In Betrieben ohne automatisierte elektronische Weiterverarbeitung, werden damit de facto keine zusätzlichen Anforderungen aufgestellt: Es muss einem Betriebsprüfer allerdings klar gemacht werden können, dass die für die Zahlungsanweisung verantwortliche Person sich jeweils davon überzeugt hat, ob die Rechnung in voller Höhe beglichen werden muss. Nach Auffassung des BMF werden nämlich keine neuen Aufzeichnungspflichten für die Unternehmen eingeführt. Wer die Rechnung prüfen darf und wer die Zahlungsanweisung frei gibt, muss daher nur in größeren Betrieben mit entsprechender Arbeitsteilung und Delegation dokumentiert werden, nicht aber bei Inhaber geführten Betrieben.

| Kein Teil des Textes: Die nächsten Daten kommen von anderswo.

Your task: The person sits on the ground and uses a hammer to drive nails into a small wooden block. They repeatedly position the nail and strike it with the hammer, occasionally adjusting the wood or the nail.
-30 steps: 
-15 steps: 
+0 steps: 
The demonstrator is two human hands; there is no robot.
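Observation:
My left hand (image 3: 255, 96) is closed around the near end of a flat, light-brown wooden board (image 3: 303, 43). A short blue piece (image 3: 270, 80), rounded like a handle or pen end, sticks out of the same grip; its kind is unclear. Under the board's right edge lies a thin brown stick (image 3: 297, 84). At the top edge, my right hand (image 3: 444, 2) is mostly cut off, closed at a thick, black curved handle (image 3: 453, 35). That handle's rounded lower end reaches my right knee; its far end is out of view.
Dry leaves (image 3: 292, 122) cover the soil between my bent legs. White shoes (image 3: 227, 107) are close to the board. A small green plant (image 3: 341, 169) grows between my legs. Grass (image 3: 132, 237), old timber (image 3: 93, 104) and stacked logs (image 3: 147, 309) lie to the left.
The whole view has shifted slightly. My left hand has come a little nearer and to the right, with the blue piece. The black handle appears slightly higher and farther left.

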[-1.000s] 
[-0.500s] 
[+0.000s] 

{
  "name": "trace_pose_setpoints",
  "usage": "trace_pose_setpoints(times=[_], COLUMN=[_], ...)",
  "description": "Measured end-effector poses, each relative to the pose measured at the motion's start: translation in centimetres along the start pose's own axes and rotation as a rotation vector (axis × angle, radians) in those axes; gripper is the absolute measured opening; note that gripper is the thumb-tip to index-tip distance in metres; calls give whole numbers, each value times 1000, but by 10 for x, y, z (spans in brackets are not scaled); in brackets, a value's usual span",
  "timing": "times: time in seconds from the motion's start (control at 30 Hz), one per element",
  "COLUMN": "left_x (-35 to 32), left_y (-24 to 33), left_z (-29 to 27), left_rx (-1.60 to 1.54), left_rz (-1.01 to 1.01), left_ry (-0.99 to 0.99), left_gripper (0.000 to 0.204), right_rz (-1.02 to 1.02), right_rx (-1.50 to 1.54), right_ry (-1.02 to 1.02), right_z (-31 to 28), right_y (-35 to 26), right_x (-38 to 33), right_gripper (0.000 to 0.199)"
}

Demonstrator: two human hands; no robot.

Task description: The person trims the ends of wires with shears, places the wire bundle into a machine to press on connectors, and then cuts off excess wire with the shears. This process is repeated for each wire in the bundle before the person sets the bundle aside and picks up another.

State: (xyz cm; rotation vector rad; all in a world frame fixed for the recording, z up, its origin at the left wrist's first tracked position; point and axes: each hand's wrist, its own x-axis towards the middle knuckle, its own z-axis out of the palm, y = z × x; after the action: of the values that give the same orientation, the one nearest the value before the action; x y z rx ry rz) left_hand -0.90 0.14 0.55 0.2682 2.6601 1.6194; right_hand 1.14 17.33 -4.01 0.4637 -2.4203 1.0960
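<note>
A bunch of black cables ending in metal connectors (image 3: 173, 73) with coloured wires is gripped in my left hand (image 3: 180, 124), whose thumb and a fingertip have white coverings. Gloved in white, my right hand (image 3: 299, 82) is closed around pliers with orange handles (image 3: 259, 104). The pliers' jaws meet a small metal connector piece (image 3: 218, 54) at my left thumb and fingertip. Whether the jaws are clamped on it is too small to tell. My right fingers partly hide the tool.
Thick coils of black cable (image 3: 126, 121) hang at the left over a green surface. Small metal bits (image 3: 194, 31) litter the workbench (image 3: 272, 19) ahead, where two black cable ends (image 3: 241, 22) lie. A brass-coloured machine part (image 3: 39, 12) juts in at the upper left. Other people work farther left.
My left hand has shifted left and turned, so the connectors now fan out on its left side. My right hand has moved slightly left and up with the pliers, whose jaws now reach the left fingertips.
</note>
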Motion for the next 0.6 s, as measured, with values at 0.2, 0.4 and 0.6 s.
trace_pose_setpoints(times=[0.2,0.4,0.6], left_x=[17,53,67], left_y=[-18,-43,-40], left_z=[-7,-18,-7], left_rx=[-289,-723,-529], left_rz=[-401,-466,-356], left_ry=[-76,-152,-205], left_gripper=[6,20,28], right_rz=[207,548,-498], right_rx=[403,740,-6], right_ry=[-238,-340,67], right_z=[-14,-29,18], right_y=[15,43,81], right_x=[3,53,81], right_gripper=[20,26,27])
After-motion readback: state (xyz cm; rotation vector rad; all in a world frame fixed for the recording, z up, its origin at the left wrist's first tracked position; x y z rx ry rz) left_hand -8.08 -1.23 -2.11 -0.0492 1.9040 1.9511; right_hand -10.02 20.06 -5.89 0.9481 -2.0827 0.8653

Das eben beschriebene innerbetriebliche Kontrollverfahren gilt ab sofort auch für Papierrechnungen. So gesellt sich zur Steuervereinfachung auch eine weitere bürokratische Anforderung. Der Gesetzwortlaut spricht jedenfalls dafür (§ 14 Abs. 1 UStG neue Fassung):
„Rechnung ist jedes Dokument, mit dem über eine Lieferung oder sonstige Leistung abgerechnet wird, gleichgültig, wie dieses Dokument im Geschäfts- verkehr bezeichnet wird. Die Echtheit der Herkunft der Rechnung, die Unversehrtheit ihres Inhalts und ihre Lesbarkeit müssen gewährleistet werden. Echtheit der Herkunft bedeutet die Sicherheit der Identität des Rechnungsausstellers. Unversehrtheit des Inhalts bedeutet, dass die nach diesem Gesetz erforderlichen Angaben nicht geändert wurden. Jeder Unternehmer legt fest, in welcher Weise die Echtheit der Herkunft, die Unversehrtheit des Inhalts und die Lesbarkeit der Rechnung gewährleistet werden. Dies kann durch jegliche innerbetriebliche Kontrollverfahren erreicht werden, die einen verlässlichen Prüfpfad zwischen Rechnung und Leistung schaffen können. Rechnungen sind auf Papier oder vorbehaltlich der Zustimmung des Empfängers elektronisch zu übermitteln. Eine elektronische Rechnung ist eine Rechnung, die in einem elektronischen Format ausgestellt und empfangen wird.”
Betroffen sind alle Rechnungen für Umsätze, die nach dem 30.06.2011 ausgeführt werden. Maßgeblich ist also nicht das Ausstellungsdatum der Rechnung.
Schließlich möchte ich noch erwähnen, dass die umsatzsteuerliche Nachschau (§ 27b UStG) auch auf den Zugang zu elektronischen Systemen erweitert wird. Bei der Nachschau kommt das Finanzamt wie die Steuerfahndung ganz ohne Vorankündung. Damit tritt eine Verschärfung ein, die wieder mal so ganz nebenbei eingeführt wird.
Das BMF hat übrigens bereits am 19.04.2011 einen Frage-Antwort-Katalog veröffentlicht, der die Sichtweise der Finanzverwaltung widerspiegelt.